■ WHAT IS REQUIRED:
Transcribe the data exactly. Pictures stay out.

---+---

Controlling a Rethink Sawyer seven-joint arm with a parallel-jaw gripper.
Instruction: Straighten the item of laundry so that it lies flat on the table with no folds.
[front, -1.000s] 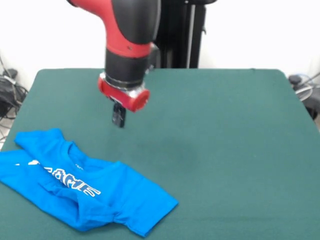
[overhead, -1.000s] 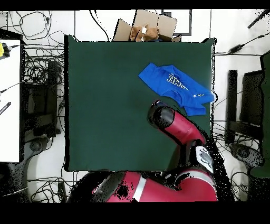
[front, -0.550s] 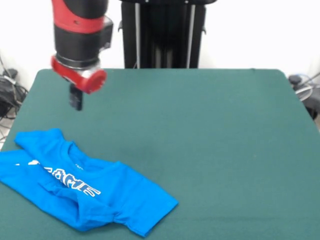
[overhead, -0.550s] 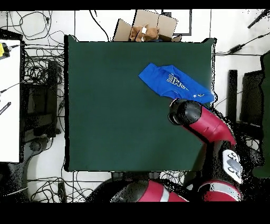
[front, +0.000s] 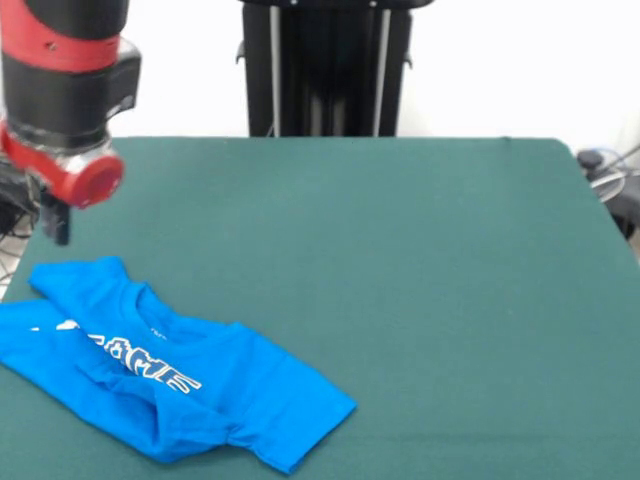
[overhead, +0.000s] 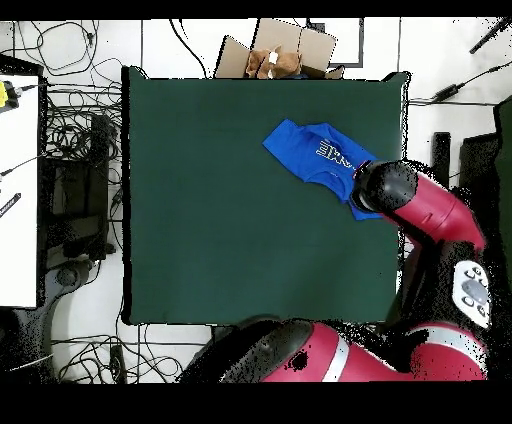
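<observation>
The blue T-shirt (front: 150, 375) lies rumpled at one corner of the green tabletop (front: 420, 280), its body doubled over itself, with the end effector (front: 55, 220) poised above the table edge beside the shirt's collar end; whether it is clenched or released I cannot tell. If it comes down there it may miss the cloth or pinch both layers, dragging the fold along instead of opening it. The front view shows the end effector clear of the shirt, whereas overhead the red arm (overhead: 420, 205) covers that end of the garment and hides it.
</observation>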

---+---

■ WRITTEN SOLUTION:
Controlling a Rethink Sawyer seven-joint arm with a parallel-jaw gripper.
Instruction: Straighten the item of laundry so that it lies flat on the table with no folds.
[front, -1.000s] 
[overhead, -1.000s] 
[front, -0.550s] 
[overhead, -0.550s] 
[front, +0.000s] 
[overhead, +0.000s] 
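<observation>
The blue T-shirt (front: 150, 375) lies rumpled at one corner of the green tabletop (front: 420, 280), its body doubled over itself, with the end effector (front: 55, 220) poised above the table edge beside the shirt's collar end; whether it is clenched or released I cannot tell. If it comes down there it may miss the cloth or pinch both layers, dragging the fold along instead of opening it. The front view shows the end effector clear of the shirt, whereas overhead the red arm (overhead: 420, 205) covers that end of the garment and hides it.
</observation>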

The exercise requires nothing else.